ACTIVITY
The reply should contain only the lines from the start of the records through the line with "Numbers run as", reproduced verbatim and without pictures.

INFORMATION PROVIDED
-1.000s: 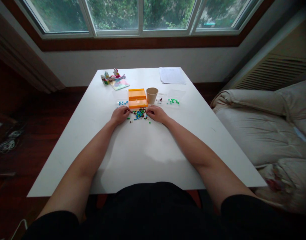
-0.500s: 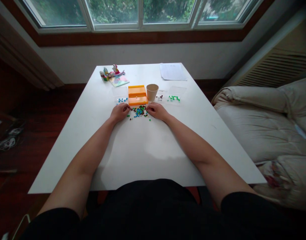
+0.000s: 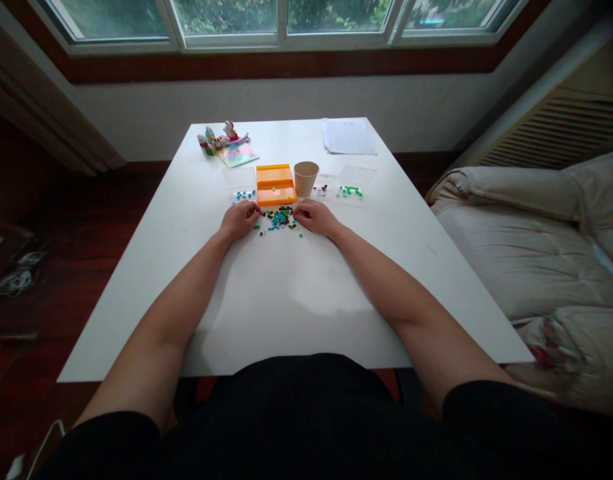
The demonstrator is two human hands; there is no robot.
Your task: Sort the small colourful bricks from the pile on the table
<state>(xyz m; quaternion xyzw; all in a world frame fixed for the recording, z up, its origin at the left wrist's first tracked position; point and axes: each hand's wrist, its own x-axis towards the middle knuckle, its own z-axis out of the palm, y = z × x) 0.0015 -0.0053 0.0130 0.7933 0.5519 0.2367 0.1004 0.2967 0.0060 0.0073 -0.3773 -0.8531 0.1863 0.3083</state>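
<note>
A loose pile of tiny blue, green, yellow and dark brown building bricks [image 3: 279, 219] lies on the white table [image 3: 296, 293]. At the pile's left edge rests my left hand [image 3: 239, 219], its fingers curled together; whatever they pinch is too small to name. My right hand [image 3: 313, 218] touches the right edge with thumb and fingers drawn together, and I cannot make out anything in them. Just behind the pile stand an orange two-part tray [image 3: 276, 183] and a tan paper cup [image 3: 306, 179].
Clear boxes hold blue bricks [image 3: 245, 195] on the left, brown bricks [image 3: 320, 189] and green bricks [image 3: 351, 191] on the right. Small figurines [image 3: 221, 140] and a pastel card [image 3: 239, 155] sit back left. Papers [image 3: 349, 137] lie back right. A sofa [image 3: 531, 227] flanks the table.
The view has tilted slightly, so the table's back sits a little higher in the picture. Both hands stay at the pile's edges, with hardly any visible movement.
</note>
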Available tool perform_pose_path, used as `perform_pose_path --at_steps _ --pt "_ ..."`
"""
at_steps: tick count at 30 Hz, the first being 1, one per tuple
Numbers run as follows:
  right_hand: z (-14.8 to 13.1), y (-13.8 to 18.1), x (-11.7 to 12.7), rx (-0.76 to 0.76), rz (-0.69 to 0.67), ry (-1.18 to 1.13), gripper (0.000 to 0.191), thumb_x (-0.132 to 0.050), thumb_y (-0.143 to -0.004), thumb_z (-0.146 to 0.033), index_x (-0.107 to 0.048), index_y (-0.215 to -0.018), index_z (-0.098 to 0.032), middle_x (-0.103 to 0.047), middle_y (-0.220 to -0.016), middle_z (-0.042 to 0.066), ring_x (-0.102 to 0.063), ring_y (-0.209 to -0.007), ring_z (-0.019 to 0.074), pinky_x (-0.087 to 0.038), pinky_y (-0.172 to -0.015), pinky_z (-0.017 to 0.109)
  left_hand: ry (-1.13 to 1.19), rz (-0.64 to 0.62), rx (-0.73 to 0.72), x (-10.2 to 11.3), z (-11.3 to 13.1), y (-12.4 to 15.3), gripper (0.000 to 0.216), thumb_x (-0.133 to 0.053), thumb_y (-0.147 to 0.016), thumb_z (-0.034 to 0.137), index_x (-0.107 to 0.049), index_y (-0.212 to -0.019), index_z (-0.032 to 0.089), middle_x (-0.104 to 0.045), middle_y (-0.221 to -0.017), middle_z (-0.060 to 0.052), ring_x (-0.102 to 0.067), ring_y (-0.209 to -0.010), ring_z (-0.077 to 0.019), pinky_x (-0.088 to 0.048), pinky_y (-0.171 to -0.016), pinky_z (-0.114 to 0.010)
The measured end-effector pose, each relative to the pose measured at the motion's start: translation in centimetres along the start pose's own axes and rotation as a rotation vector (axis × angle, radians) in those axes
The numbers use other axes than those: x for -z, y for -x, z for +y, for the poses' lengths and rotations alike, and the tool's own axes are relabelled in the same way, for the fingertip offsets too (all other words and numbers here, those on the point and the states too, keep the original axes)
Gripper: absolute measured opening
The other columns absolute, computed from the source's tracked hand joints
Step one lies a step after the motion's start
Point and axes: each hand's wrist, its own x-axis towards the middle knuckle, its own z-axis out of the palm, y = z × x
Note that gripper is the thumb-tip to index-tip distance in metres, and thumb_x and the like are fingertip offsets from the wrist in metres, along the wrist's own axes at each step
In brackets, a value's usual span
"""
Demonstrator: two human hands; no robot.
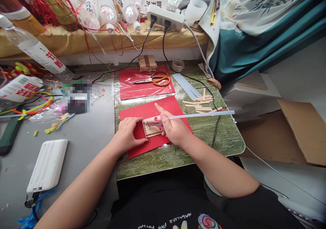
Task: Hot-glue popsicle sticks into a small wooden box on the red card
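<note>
On a red sheet of card [137, 147] lies a small wooden piece built from craft sticks [151, 130], with a raised edge. My left hand [128, 132] grips its left side between thumb and fingers. Wrapped in my right hand [174, 129] is a pink glue gun [155, 120], its nozzle over the wooden piece. A long translucent glue stick [203, 114] sticks out of its back toward the right. My right index finger points forward. The gun's handle is mostly hidden by my fingers.
Gold-handled scissors [160, 78] lie on wrapped red card [127, 90] farther back. Nearby are a craft stick bundle [147, 63], a tape roll [178, 65], spare glue sticks [185, 86] and loose craft sticks [201, 104]. A black cable [216, 130] crosses the right side; a white power bank [47, 164] lies left.
</note>
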Motion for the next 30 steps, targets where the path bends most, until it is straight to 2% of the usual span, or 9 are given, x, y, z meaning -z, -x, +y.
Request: perform_pose_path --at_steps 7,10,12,14,16,18,23,30 --pt "-0.10 0.16 0.10 -0.022 -0.029 -0.036 0.065 -0.028 -0.111 -0.062 -0.044 -0.165 -0.029 -0.076 -0.095 0.005 -0.073 -0.088 0.0232 -0.055 -0.082 0.036 -0.002 -0.008 -0.004 0.06 0.03 -0.09 0.080 -0.086 -0.079 0.054 -0.048 -0.146 0.031 -0.063 -0.142 -0.009 -0.054 -0.135 -0.0361 -0.041 -0.113 -0.053" --pt "-0.20 0.10 0.01 -0.034 -0.034 -0.032 0.068 -0.048 -0.105 -0.064 -0.045 -0.163 -0.027 -0.077 -0.112 0.009 -0.073 -0.105 0.0271 -0.054 -0.088 0.038 -0.007 -0.005 -0.004 0.07 0.08 -0.09 0.081 -0.086 -0.079 0.054 -0.047 -0.146 0.031 -0.063 -0.141 -0.009 -0.054 -0.134 -0.0357 -0.041 -0.112 -0.052" --pt "-0.26 -0.01 -0.13 -0.041 -0.022 0.010 0.074 -0.067 -0.097 -0.057 -0.046 -0.161 -0.026 -0.077 -0.118 0.010 -0.071 -0.111 0.0290 -0.053 -0.088 0.037 -0.005 -0.004 -0.003 0.09 0.12 -0.07 0.081 -0.086 -0.079 0.054 -0.047 -0.146 0.031 -0.063 -0.141 -0.008 -0.054 -0.134 -0.0357 -0.042 -0.112 -0.052" --pt "-0.26 -0.15 -0.27 -0.050 -0.022 0.062 0.075 -0.074 -0.090 -0.046 -0.047 -0.158 -0.026 -0.078 -0.108 0.008 -0.072 -0.101 0.0278 -0.052 -0.082 0.036 0.000 -0.006 -0.003 0.11 0.16 -0.06 0.081 -0.086 -0.079 0.054 -0.047 -0.146 0.031 -0.063 -0.141 -0.008 -0.054 -0.134 -0.0361 -0.042 -0.113 -0.052" --pt "-0.19 -0.30 -0.37 -0.051 -0.032 0.091 0.072 -0.072 -0.089 -0.040 -0.048 -0.155 -0.025 -0.077 -0.095 0.005 -0.071 -0.087 0.0246 -0.049 -0.074 0.034 0.003 -0.008 -0.002 0.11 0.16 -0.06 0.081 -0.085 -0.079 0.054 -0.047 -0.147 0.031 -0.063 -0.141 -0.009 -0.054 -0.134 -0.0366 -0.041 -0.113 -0.053" --pt "-0.08 -0.44 -0.41 -0.042 -0.029 0.099 0.064 -0.070 -0.089 -0.038 -0.052 -0.148 -0.025 -0.075 -0.090 0.003 -0.068 -0.079 0.0219 -0.046 -0.068 0.032 0.003 -0.007 -0.002 0.06 0.11 -0.07 0.081 -0.085 -0.079 0.054 -0.047 -0.147 0.032 -0.063 -0.141 -0.009 -0.054 -0.134 -0.0368 -0.041 -0.113 -0.054" --pt "0.26 -0.63 -0.46 -0.009 -0.033 0.094 0.036 -0.066 -0.090 -0.035 -0.055 -0.123 -0.026 -0.070 -0.086 -0.001 -0.063 -0.072 0.0187 -0.040 -0.063 0.030 0.001 -0.002 -0.002 -0.09 -0.04 -0.07 0.081 -0.086 -0.079 0.054 -0.047 -0.146 0.031 -0.063 -0.141 -0.008 -0.055 -0.134 -0.0355 -0.042 -0.113 -0.053" --pt "0.54 -0.76 -0.55 -0.035 -0.038 0.129 0.032 -0.063 -0.088 -0.033 -0.048 -0.116 -0.028 -0.065 -0.081 -0.004 -0.060 -0.068 0.0190 -0.037 -0.061 0.030 0.001 -0.008 -0.001 -0.06 -0.03 -0.04 0.081 -0.086 -0.079 0.053 -0.046 -0.146 0.031 -0.063 -0.142 -0.009 -0.055 -0.134 -0.0359 -0.042 -0.113 -0.054"
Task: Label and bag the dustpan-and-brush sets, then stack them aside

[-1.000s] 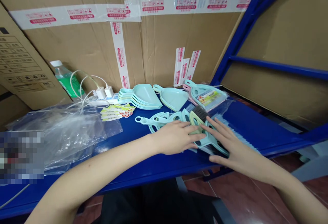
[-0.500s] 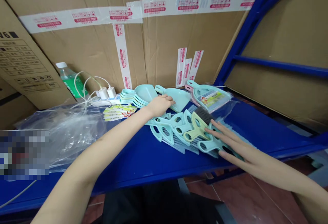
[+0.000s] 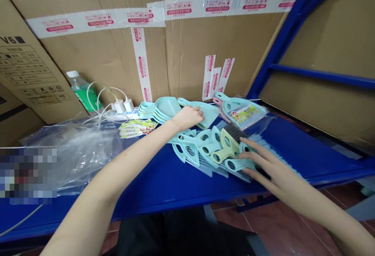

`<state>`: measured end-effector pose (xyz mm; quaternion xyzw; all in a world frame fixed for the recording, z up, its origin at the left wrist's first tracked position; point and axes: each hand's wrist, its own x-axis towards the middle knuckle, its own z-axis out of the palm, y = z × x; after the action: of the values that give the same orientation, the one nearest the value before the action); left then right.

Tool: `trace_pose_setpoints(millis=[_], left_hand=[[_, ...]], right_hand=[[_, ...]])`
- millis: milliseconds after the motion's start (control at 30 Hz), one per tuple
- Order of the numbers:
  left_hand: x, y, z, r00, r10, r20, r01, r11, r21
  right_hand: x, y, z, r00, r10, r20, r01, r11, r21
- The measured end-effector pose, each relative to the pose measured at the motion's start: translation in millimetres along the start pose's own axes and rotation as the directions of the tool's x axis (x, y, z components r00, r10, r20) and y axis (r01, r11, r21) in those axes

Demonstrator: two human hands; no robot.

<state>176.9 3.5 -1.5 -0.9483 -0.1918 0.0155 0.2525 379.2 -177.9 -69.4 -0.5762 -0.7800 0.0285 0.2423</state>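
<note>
My left hand (image 3: 189, 118) lies over the near side of a mint dustpan (image 3: 211, 112), its fingers slightly bent and apart. Left of it, several dustpans (image 3: 168, 107) are nested in a stack. My right hand (image 3: 271, 166) rests with spread fingers on the right end of a row of overlapping hand brushes (image 3: 209, 138). Most brushes are mint, and a pale yellow brush (image 3: 225, 146) with dark bristles lies among them. Part of the rightmost brush is hidden under my right fingers. Behind them sits a bagged dustpan set (image 3: 243, 111) with a printed label.
Label cards (image 3: 137, 128) are fanned out beside the dustpan stack. A power strip with white chargers (image 3: 123, 106), a bottle (image 3: 84, 92) and clear plastic bags (image 3: 84, 154) occupy the left of the blue table (image 3: 152, 185). Large cardboard boxes (image 3: 111, 60) stand behind; a blue metal frame (image 3: 278, 49) rises at right.
My right hand has come down and left, its fingers now bent over the rightmost brush. The left hand has hardly moved over the dustpan. The view has shifted slightly.
</note>
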Motion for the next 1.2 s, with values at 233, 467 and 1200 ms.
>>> trace_pose_setpoints(millis=[233, 467, 1200], left_hand=[[-31.0, -6.4, -19.0, 0.994, -0.086, -0.063, 0.091, 0.992, 0.084], [-121.9, -1.2, -37.9, 0.982, -0.091, -0.164, 0.112, 0.986, 0.125], [-245.2, 82.0, -10.9, 0.979, -0.031, -0.2, 0.006, 0.993, -0.122]], right_hand=[[5.1, 1.0, 4.7, 0.988, -0.119, -0.095, 0.106, 0.986, -0.127], [16.0, -10.1, 5.8, 0.949, -0.241, -0.202, 0.187, 0.949, -0.256], [124.4, -180.5, 44.3, 0.669, -0.743, -0.033, 0.721, 0.659, -0.212]])
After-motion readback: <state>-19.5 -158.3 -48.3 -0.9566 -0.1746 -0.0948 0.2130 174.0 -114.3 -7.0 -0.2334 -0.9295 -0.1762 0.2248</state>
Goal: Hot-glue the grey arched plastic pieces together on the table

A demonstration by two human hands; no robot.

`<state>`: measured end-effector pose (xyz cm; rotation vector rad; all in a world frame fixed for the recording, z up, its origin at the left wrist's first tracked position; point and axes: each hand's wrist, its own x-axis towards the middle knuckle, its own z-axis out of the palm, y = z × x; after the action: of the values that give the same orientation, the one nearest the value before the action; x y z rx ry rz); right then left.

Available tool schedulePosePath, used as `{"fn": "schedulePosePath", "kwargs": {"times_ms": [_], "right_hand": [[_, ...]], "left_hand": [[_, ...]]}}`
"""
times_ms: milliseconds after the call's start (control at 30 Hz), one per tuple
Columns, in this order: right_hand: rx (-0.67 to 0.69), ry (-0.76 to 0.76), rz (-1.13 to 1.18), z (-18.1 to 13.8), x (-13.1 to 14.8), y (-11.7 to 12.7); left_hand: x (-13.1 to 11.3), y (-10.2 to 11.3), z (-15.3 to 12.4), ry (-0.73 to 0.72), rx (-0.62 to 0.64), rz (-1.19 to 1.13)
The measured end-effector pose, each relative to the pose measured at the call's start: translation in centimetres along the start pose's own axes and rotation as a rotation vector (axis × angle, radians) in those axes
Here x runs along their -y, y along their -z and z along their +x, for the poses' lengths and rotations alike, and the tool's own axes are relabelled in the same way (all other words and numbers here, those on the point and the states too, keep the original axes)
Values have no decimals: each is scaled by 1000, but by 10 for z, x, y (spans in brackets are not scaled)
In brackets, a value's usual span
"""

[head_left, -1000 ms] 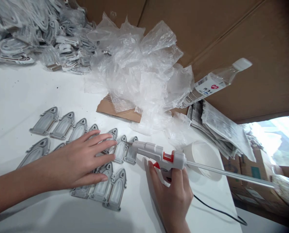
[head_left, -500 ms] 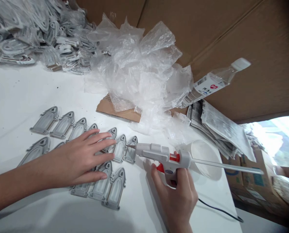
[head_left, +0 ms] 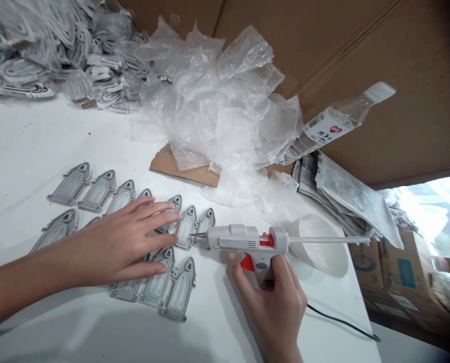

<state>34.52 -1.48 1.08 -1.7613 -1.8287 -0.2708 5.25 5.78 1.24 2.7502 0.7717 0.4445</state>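
My right hand [head_left: 274, 297] is wrapped round the grip of a white hot glue gun [head_left: 234, 237] with a red trigger. A clear glue stick [head_left: 327, 240] juts out of its back end. The metal nozzle points left, over the grey arched window-shaped pieces [head_left: 204, 227] at the right end of the upper row. My left hand [head_left: 130, 242] is spread flat over the two rows, fingers apart, hiding several pieces under it. Below its fingertips, another arched piece [head_left: 178, 290] ends the lower row.
Crumpled clear plastic bags [head_left: 217, 106] lie on a cardboard scrap [head_left: 183, 169]. A plastic bottle [head_left: 331, 126] leans beside folded newspapers [head_left: 349, 196]. Behind the gun is a white bowl [head_left: 319, 252]; a black cord [head_left: 342, 320] crosses the table. Bagged grey pieces [head_left: 58, 55] are heaped at the back left.
The glue gun's nozzle has shifted left and slightly down, and the gun now sits more level. My left hand has stayed nearly still.
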Motion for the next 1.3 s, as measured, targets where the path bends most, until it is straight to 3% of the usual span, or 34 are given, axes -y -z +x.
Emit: {"fn": "schedulePosePath", "kwargs": {"times_ms": [533,733,1300], "right_hand": [[24,19,16,-3,-1,-5],[93,2,-12,-2,2,-1],[75,-2,-30,-1,0,1]], "left_hand": [[0,1,0,-11,21,-2],[0,1,0,-15,14,4],[0,1,0,-5,8,-1]]}}
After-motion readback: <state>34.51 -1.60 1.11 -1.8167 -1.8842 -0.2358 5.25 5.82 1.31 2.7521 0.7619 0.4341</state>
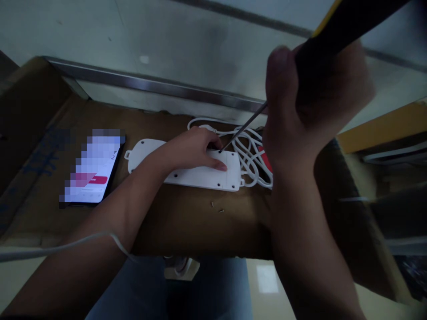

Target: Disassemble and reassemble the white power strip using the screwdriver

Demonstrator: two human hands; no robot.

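Observation:
A white power strip [200, 175] lies back side up on a sheet of brown cardboard [187, 222]. My left hand [195, 149] presses flat on it, fingers spread over its right half. My right hand [307, 102] grips the black and yellow handle of a screwdriver [333, 26]. Its thin metal shaft [243, 129] slants down to a screw hole near the strip's upper right. The strip's white cord [250, 153] is coiled just right of it. Two small screws [216, 207] lie loose on the cardboard in front of the strip.
A phone [95, 169] with a lit screen lies left of the strip. A metal rail [150, 84] runs along the wall behind. A thin white cable [66, 246] crosses my left forearm. My knees and the floor show below the cardboard edge.

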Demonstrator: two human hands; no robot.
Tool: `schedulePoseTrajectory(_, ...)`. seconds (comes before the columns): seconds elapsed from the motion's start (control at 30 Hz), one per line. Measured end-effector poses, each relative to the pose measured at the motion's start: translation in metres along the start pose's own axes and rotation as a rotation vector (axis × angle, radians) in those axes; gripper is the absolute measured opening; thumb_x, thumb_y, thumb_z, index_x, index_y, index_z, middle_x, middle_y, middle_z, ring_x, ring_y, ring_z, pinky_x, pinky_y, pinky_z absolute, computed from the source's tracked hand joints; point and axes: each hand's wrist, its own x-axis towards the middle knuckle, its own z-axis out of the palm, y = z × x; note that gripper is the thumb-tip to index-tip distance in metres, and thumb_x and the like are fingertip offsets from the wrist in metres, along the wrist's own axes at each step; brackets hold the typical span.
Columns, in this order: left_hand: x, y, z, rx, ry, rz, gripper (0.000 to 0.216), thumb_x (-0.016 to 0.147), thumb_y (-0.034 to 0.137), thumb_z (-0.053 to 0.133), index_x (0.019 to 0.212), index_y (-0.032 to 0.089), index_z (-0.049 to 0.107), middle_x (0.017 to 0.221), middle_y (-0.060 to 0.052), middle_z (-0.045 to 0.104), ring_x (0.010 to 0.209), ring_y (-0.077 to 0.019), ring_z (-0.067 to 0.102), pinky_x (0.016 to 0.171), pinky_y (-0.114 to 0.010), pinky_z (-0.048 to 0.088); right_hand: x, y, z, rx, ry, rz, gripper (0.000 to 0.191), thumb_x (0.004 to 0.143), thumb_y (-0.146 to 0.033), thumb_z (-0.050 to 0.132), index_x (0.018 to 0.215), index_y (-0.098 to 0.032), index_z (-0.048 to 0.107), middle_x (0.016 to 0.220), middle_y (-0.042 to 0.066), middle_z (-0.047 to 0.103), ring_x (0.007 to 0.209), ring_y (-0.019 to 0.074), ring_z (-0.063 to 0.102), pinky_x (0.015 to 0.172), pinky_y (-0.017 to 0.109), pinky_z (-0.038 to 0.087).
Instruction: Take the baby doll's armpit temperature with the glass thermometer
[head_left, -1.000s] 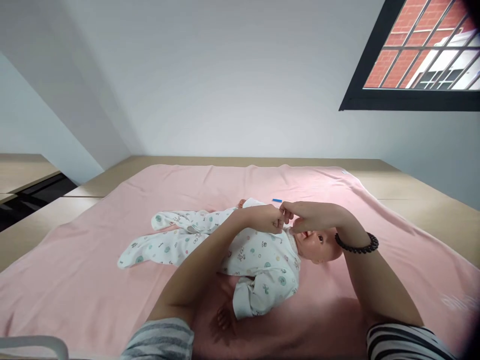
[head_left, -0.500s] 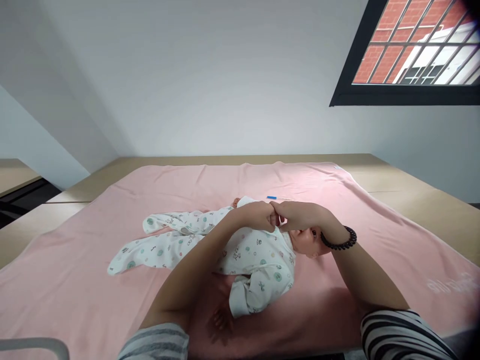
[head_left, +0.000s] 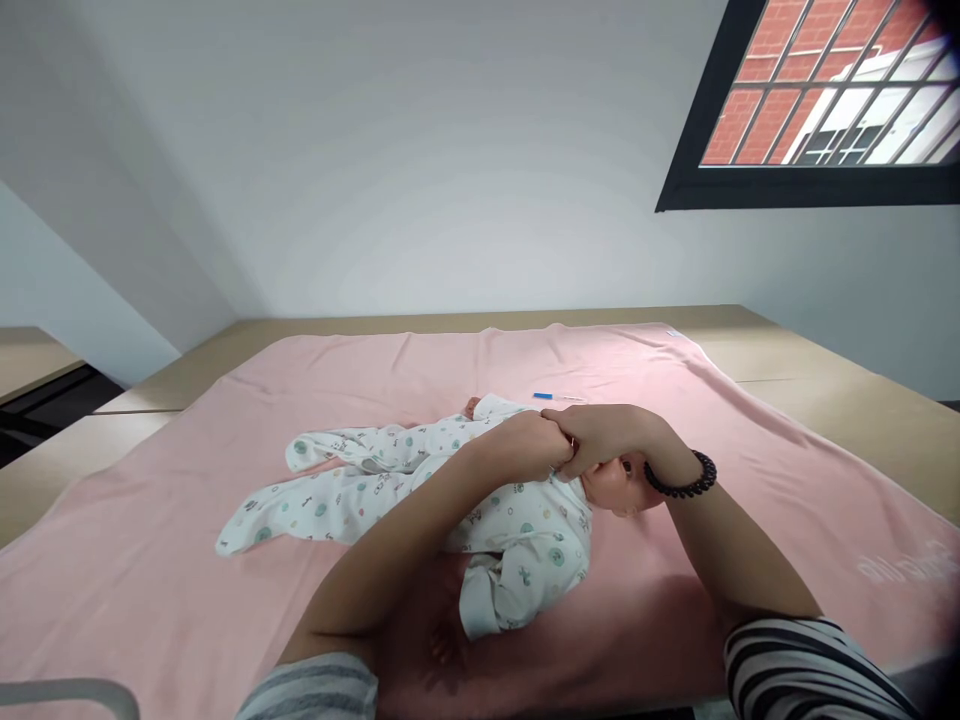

RESPONSE BOX
-1.000s: 
-0.500s: 
+0.000s: 
The demonstrator is two human hands; there is no robot.
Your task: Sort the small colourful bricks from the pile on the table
<state>(xyz m; quaternion xyzw; all in a world frame fixed for the recording, z up, its origin at the left wrist's first tracked position; point and axes: each hand's wrist, its own x-axis towards the middle knuckle, its own z-axis out of the palm, y = z × x) 0.0015 -0.0053 0.0130 0.7933 0.5519 0.2367 0.1004 0.2967 0.0060 0.0073 -0.3773 -0.8531 0.1863 0.3083</state>
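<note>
A loose pile of tiny blue, green, yellow and dark brown building bricks [image 3: 279, 219] lies on the white table [image 3: 296, 293]. At the pile's left edge rests my left hand [image 3: 239, 219], its fingers curled together; whatever they pinch is too small to name. My right hand [image 3: 313, 218] touches the right edge with thumb and fingers drawn together, and I cannot make out anything in them. Just behind the pile stand an orange two-part tray [image 3: 276, 183] and a tan paper cup [image 3: 306, 179].
Clear boxes hold blue bricks [image 3: 245, 195] on the left, brown bricks [image 3: 320, 189] and green bricks [image 3: 351, 191] on the right. Small figurines [image 3: 221, 140] and a pastel card [image 3: 239, 155] sit back left. Papers [image 3: 349, 137] lie back right. A sofa [image 3: 531, 227] flanks the table.
The view has tilted slightly, so the table's back sits a little higher in the picture. Both hands stay at the pile's edges, with hardly any visible movement.
</note>
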Available tool perform_pose_path, used as `perform_pose_path --at_steps _ --pt "_ ..."`
"""
at_steps: tick count at 30 Hz, the first being 1, one per tuple
Numbers run as follows:

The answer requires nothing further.